I have noticed a trend this year among Facebook friends and some of the Mommy Bloggers I follow. There has been lots of discussion this year about Christmas traditions – Elf on the Shelf being the most horrendous, in my humble opinion. It got me thinking, because traditions aren’t something we value too highly in our little family. We like trying new things, whether they be foods or experiences or weird do-it-yourself egg and mayonnaise hair treatments. We get rid of clothing and furniture pretty regularly, we don’t have attachment to material things.
This Christmas is significant for us, because 1) We are in a new home (movin’ on up, as they say) 2) My daughter is away at school and this is the first Christmas that she won’t be home with us, and 3) my son is 5 and able to enjoy the stories, help wrap presents, and grasp the idea of Christmas and the holiday more than he did in years past. For these reasons I have been thinking about Christmas traditions – do we need them? Do we want them? Are they silly? Are they a sweet way to stay close as a family?
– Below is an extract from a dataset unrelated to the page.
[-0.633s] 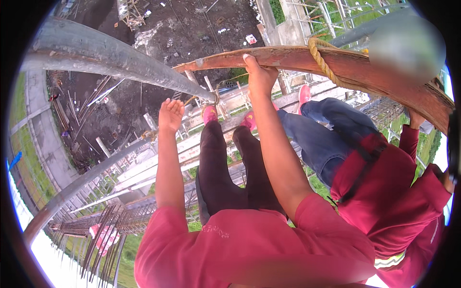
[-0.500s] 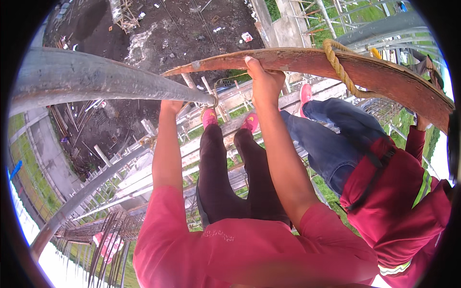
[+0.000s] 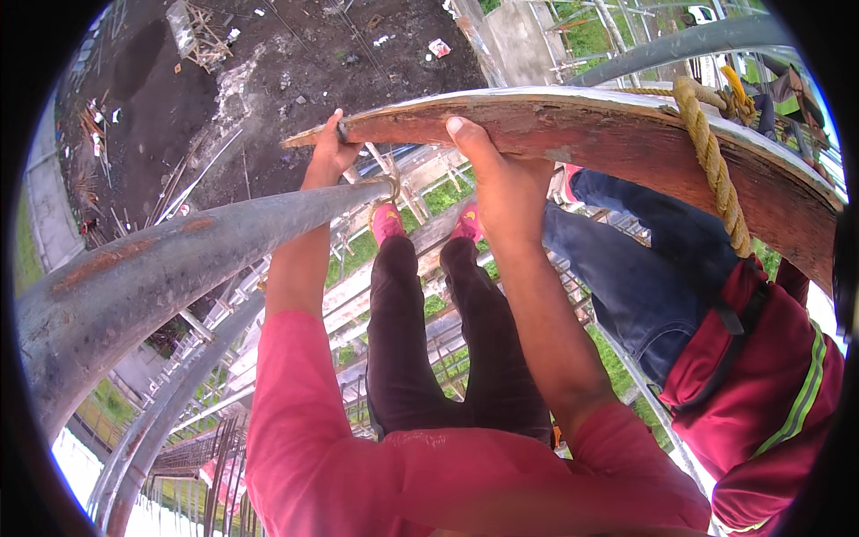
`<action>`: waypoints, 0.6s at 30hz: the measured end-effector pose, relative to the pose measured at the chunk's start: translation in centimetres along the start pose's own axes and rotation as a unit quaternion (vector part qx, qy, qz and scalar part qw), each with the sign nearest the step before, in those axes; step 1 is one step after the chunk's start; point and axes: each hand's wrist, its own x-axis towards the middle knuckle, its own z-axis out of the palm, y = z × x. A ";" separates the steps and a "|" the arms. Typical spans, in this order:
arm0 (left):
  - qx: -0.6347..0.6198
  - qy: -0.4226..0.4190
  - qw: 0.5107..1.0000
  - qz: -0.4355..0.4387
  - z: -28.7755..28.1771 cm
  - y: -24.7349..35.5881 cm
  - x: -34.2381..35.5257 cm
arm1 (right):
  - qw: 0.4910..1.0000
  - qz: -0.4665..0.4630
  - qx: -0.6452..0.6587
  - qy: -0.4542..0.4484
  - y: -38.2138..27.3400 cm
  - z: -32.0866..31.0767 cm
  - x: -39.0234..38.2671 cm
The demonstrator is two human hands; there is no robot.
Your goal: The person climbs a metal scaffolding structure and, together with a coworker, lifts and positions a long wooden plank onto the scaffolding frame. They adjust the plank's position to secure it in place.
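A weathered red-brown wooden plank (image 3: 608,125) crosses in front of me, tapering to a split tip at its left. My left hand (image 3: 331,152) grips it close to that tip, and my right hand (image 3: 497,179) grips it farther right, thumb along its face. A twisted yellow rope (image 3: 711,161) loops over the plank's right part. A grey metal pipe (image 3: 157,264) with rust patches runs past my left forearm, crossing over it, to a ring-like fitting below my left hand.
A co-worker in maroon top and jeans (image 3: 752,394) is close at my right. My pink shoes (image 3: 465,224) stand on narrow beams (image 3: 344,304) high over dark, littered ground (image 3: 268,54). Further pipes (image 3: 698,40), rebar (image 3: 219,456) and a concrete column (image 3: 510,45) surround us.
My left hand has risen from below the plank to grip near its tip. The plank and my right hand appear nearer. The pipe now sits lower in view, across my left forearm.
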 end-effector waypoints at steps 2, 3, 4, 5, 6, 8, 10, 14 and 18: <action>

We don’t have traditions. We do things differently every year. The tree, the decorations, the food, the music, the routine of whose house we go to first or last or not at all. Maybe that’s our tradition. Some years we didn’t have a tree (due to finances and, well, cats). Other years we had only construction paper snowflake ornaments. We don’t watch the same movies or eat the same foods every year, and while I do have fond memories of my grandmothers “broke-neck” gingerbread men and the laughter they inspired among my cousins and me, I guess don’t see traditions as necessary. I realize, though, that for my son there is comfort in the familiar, and my husband and I want to begin to put him on a road towards a relationship with Christ – one that begins with reverence and respect for Christmas, Jesus’ birth.
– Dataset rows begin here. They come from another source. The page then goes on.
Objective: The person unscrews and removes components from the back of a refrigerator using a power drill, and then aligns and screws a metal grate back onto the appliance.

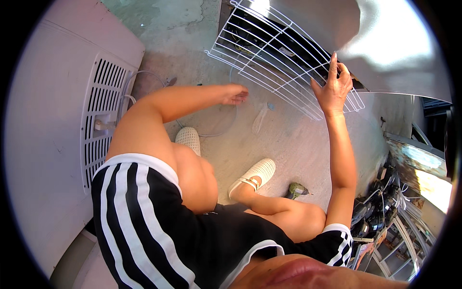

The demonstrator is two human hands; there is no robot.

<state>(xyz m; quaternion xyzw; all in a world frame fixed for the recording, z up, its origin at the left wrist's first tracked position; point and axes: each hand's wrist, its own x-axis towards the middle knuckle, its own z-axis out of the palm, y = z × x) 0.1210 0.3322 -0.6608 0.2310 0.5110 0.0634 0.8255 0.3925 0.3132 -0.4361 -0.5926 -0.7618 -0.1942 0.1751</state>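
Observation:
A white wire rack slants across the dark lower opening of a shiny metal appliance. At the rack's right part is my right hand, its thumb and index finger spread apart and other fingers bent. It overlaps the wires; whether it bears any of the rack's weight I cannot tell. My left hand hovers over the floor, left of and nearer than the rack. Its fingers are loosely stretched, with nothing seen in them. Behind the wires, dark parts and thin cables show inside the opening.
A pale appliance panel with slotted vents stands close on my left. A green and black power drill lies on the floor near my right knee. Heaped motors and metal bars fill the right side. A thin hose curves across the floor.

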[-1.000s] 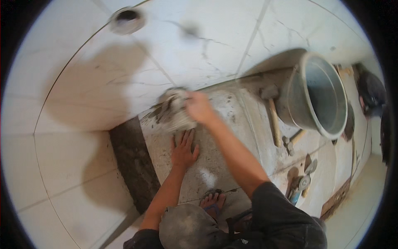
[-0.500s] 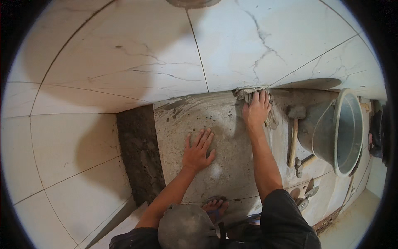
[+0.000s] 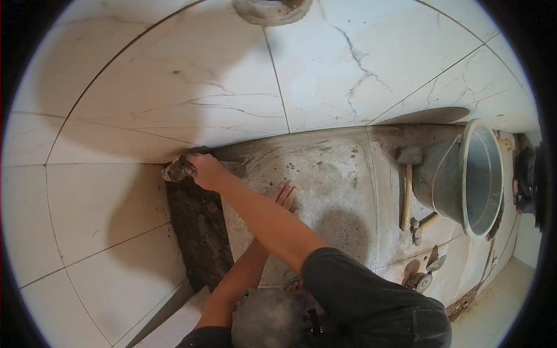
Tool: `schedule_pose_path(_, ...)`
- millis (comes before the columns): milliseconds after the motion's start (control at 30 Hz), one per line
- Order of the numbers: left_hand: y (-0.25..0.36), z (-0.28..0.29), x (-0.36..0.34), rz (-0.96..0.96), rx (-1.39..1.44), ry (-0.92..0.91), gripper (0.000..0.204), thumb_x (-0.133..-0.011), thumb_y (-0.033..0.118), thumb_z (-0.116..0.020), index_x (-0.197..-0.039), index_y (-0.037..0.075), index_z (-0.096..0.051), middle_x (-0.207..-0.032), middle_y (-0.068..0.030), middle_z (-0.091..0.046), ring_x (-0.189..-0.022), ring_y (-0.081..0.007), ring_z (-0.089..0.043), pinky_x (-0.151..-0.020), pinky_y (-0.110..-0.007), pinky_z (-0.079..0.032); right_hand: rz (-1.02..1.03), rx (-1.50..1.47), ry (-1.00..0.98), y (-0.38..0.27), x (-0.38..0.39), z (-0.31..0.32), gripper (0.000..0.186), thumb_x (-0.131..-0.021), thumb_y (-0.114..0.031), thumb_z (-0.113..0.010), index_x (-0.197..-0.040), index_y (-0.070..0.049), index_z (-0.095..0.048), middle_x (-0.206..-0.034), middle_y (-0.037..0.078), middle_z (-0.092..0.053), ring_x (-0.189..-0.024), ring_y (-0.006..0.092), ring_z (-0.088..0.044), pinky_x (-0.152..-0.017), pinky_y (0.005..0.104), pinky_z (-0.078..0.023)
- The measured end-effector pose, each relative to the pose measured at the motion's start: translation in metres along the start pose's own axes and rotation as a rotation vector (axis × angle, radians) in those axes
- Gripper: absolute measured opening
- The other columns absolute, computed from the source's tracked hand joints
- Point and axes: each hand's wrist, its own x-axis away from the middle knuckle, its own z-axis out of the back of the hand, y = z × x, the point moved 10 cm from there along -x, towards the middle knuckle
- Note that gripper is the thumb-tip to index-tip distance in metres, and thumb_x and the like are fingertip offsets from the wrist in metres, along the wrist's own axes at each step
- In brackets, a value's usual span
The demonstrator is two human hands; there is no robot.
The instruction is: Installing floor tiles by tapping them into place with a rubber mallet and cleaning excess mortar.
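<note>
My right hand point(image 3: 206, 172) is closed on a dirty wet grey rag point(image 3: 178, 168) at the far left corner, where the two tiled walls meet the floor. Its arm crosses over the left one. On the cement-smeared floor tile point(image 3: 331, 174), my left hand point(image 3: 285, 195) lies flat with fingers stretched out; the right forearm covers part of it. Left of this tile runs a strip of dark, wet-looking mortar point(image 3: 200, 232), just below the rag.
A grey bucket point(image 3: 444, 180) lies tipped on the right. Beside it are a mallet point(image 3: 409, 155), a hammer point(image 3: 416, 233), a trowel point(image 3: 436, 264) and what looks like an angle grinder point(image 3: 422, 282). A marbled tile wall point(image 3: 325, 75) rises at the far side.
My right hand has swept left along the wall's foot with the rag, from the tile's far right corner to the left corner. My left hand stays on the tile.
</note>
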Motion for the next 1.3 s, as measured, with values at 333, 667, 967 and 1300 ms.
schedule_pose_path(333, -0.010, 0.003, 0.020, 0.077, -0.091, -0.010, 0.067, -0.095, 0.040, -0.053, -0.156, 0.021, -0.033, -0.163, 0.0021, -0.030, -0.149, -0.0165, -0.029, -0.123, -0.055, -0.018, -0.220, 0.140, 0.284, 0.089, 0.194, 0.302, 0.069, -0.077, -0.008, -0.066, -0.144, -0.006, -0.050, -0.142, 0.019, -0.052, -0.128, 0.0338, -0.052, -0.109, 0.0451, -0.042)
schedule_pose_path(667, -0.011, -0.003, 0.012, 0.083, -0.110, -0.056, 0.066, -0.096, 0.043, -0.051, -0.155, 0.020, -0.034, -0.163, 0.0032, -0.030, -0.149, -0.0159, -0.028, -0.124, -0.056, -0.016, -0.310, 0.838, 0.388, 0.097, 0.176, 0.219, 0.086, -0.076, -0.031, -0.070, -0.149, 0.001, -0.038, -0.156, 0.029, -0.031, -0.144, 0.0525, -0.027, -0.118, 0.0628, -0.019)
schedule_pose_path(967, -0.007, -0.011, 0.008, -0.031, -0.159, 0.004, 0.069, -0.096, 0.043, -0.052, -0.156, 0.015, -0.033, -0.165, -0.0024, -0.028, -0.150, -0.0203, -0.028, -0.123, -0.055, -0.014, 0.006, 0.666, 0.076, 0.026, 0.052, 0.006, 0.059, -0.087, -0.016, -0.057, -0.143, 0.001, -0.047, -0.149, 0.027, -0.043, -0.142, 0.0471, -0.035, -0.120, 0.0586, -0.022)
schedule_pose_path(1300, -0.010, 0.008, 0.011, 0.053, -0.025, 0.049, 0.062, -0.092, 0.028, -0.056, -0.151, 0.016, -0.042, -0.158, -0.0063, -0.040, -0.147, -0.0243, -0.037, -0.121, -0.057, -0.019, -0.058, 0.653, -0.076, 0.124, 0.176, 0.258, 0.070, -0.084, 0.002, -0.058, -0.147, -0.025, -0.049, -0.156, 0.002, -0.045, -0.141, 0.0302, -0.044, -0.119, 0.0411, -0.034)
So, this year we decided to start our first Christmas tradition. It may be the only thing we do EVERY year consistently, but it’s a good one. We found an advent calendar – the kind with the little numbered doors and chocolates behind each one – and a website that explains the Christmas story in a way kids can understand. Every morning in the month of December, we read and talk a little about Jesus – who he is, why he is important, what he did, and his Earthly family. Then, my son gets a chocolate.
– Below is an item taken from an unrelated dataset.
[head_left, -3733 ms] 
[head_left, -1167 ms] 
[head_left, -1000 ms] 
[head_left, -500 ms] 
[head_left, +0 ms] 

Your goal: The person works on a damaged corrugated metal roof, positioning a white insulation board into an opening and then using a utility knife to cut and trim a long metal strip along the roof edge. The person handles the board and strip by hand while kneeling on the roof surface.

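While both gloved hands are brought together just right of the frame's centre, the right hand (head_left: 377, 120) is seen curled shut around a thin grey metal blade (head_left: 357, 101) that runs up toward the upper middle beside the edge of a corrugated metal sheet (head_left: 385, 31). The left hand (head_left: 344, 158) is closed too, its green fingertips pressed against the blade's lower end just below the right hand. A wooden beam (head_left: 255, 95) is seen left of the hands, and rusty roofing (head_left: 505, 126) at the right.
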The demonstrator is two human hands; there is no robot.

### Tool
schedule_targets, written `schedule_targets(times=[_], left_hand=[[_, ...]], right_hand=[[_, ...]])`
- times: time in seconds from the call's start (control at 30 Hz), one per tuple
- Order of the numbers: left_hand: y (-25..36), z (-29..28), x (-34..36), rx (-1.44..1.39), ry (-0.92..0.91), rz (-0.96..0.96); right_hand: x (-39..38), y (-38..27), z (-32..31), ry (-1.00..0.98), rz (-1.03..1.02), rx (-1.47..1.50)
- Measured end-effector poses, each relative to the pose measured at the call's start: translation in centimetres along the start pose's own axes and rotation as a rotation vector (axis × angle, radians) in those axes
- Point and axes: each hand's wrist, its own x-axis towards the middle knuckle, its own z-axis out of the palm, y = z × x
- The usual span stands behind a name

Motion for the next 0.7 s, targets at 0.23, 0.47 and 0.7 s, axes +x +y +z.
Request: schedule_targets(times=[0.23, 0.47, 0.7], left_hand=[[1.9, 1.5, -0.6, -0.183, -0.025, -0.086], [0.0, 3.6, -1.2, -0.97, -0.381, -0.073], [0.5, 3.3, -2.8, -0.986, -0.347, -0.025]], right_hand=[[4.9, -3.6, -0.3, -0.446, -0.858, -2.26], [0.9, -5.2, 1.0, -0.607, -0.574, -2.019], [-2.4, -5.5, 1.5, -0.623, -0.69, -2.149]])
The chocolate may be his favorite part of our talks, but I know that some of the things he learns are sticking. For instance, he knows “advent” means “coming”. He knows “Immanuel” means “God with us”. If I say “Jesus is the ____” he responds with “Light of the World” (and a big smile). He knows Jesus’ mommy’s name was Mary and he knows Christmas is Jesus’ birthday. I feel like, for one so small, that is a lot of information.
The cookies won’t last and one day the presents will be forgotten, and maybe my son won’t grow up watching a parade on tv eating the same treats I make every holiday season, but Jesus Christ is the same yesterday, today, and forever. Setting up a place for him in our son’s heart and life is one tradition I feel worthy, and one I know I can keep.